## What to produce
The records below hold a stretch from the line with "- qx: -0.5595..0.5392" through the line with "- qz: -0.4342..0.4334"; return exactly those lines, ends included, and nothing more.

Excerpts from a dataset:

* * *

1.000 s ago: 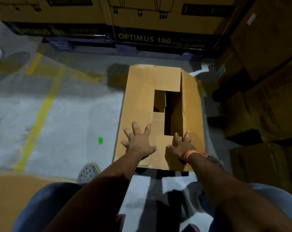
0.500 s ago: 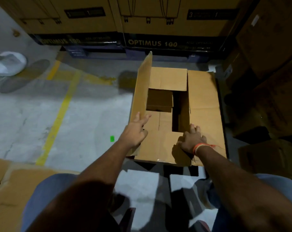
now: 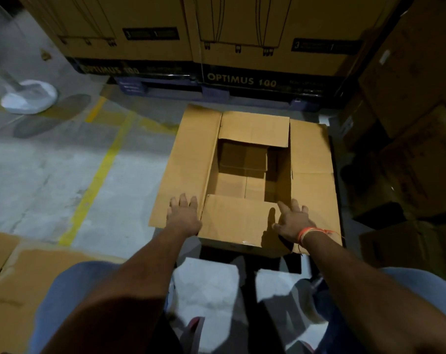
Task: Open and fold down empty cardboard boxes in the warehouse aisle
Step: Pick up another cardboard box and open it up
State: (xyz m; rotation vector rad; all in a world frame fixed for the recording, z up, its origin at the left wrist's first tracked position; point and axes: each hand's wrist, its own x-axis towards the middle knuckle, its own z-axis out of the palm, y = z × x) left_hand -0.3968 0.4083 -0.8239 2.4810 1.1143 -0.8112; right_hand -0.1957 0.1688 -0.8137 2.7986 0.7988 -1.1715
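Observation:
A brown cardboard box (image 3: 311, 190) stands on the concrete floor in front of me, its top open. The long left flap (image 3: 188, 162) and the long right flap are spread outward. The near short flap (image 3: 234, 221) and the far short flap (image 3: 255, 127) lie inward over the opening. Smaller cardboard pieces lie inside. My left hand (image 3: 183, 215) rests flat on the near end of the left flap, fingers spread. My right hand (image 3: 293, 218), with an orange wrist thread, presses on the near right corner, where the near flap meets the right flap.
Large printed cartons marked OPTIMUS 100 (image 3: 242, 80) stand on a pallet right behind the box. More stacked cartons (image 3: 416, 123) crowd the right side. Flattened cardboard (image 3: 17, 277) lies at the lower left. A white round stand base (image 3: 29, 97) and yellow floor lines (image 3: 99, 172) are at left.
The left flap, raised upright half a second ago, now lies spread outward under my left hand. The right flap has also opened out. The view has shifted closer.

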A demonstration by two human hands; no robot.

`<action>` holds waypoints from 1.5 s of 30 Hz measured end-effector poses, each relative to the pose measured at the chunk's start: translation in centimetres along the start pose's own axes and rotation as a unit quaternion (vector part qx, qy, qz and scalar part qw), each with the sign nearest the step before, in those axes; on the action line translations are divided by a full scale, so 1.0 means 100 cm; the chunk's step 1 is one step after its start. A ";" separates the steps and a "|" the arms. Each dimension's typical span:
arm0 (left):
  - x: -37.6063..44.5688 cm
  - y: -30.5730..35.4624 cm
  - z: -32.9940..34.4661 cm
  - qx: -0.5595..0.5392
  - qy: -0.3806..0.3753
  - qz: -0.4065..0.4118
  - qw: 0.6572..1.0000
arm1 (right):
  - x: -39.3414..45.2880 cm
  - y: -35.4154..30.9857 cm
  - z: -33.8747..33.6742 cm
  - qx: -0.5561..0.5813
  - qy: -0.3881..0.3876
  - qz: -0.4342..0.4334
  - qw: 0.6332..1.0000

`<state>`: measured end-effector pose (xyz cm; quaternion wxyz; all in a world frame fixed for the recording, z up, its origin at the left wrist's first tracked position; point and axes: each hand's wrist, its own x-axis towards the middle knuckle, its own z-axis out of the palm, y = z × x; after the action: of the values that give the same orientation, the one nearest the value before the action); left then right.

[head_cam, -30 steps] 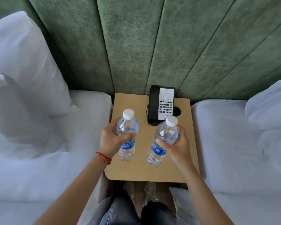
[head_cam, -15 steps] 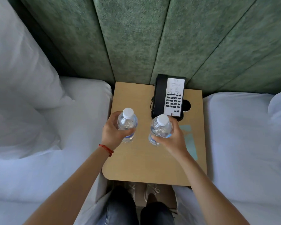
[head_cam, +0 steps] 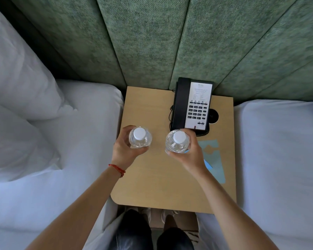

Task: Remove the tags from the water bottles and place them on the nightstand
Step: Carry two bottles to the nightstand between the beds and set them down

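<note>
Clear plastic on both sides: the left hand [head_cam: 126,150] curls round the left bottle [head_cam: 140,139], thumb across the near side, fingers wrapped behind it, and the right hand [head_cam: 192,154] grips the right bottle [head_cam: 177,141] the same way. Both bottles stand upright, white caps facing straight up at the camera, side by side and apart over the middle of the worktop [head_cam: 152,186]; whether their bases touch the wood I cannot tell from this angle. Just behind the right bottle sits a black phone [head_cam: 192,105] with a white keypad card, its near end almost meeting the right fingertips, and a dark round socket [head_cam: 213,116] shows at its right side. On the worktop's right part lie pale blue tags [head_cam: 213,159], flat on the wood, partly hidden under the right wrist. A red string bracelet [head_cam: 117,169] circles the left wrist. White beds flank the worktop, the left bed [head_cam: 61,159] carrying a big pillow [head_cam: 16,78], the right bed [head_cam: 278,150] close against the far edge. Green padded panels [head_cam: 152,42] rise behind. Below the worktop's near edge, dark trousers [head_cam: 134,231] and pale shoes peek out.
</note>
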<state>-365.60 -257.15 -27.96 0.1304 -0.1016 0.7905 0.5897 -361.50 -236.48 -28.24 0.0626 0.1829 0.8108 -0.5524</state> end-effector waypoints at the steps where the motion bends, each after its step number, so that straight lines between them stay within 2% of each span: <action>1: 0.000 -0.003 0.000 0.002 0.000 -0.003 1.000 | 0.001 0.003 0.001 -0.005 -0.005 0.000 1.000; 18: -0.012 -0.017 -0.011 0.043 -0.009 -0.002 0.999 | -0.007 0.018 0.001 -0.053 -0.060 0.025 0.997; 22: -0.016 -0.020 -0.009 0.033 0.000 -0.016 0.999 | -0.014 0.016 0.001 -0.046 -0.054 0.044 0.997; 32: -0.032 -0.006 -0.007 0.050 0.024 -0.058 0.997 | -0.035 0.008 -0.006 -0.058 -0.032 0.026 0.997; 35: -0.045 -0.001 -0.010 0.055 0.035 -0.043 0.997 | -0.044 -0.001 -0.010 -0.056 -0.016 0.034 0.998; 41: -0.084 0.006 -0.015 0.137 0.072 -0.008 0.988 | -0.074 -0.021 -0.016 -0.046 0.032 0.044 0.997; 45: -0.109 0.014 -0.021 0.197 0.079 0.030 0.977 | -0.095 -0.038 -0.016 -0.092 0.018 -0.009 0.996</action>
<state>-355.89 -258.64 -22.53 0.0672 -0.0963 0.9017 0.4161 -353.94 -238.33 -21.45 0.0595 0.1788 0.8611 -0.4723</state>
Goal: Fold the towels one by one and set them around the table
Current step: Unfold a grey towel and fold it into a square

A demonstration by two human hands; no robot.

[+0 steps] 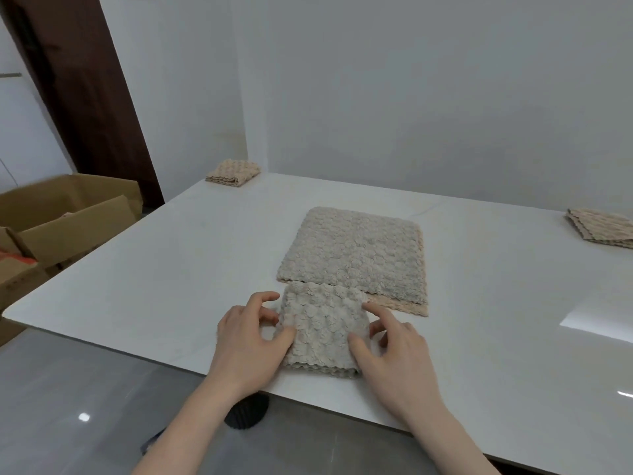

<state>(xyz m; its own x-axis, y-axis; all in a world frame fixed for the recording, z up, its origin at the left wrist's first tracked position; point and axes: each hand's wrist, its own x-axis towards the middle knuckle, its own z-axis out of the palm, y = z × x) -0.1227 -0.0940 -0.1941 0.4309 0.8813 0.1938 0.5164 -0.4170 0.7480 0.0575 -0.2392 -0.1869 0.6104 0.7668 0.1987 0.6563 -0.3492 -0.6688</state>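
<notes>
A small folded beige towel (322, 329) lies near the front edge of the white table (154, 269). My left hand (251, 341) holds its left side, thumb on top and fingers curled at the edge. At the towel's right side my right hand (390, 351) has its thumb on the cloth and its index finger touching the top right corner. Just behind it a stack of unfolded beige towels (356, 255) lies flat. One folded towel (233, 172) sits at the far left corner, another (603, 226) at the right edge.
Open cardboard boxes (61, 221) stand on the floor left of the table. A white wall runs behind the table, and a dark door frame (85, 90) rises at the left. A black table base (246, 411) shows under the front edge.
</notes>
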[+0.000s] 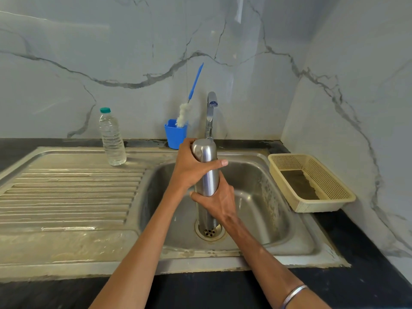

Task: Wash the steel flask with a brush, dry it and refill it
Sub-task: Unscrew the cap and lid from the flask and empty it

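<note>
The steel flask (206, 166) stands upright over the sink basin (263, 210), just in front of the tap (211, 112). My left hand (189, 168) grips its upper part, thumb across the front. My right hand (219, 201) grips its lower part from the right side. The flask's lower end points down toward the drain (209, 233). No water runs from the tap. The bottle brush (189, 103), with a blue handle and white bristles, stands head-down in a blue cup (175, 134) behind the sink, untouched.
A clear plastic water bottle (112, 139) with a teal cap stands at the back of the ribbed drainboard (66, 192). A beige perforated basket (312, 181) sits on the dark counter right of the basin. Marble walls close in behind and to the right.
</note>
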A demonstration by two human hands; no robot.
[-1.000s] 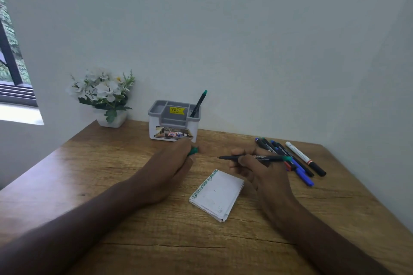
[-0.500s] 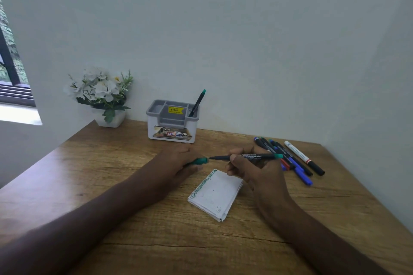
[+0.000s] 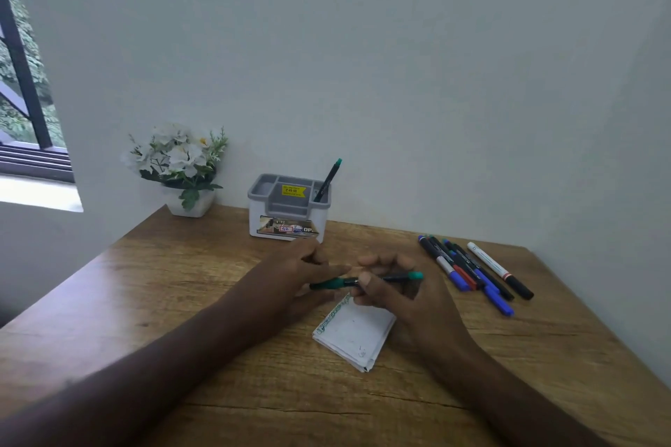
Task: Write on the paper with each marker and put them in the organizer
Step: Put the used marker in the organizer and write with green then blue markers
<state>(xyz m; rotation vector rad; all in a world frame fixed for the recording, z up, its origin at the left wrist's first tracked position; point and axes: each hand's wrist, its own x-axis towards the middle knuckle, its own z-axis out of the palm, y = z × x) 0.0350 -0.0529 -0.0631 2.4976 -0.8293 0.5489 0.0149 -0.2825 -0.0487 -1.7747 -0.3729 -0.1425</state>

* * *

## Task response
  - qx: -0.5595..0.5392
  - qy: -0.3806..0.3753
  - qz: -0.4065..0.4118
  - qw: 0.6572..1.0000
arm1 (right):
  - x: -39.3414..45.2880 cm
  - y: -35.4154..30.9857 cm
  - z: -33.8747..33.6742 cm
  - qx: -0.5561..0.5813
  - qy: -0.3881..0.3876
  - qz: -0.4342..0.4334

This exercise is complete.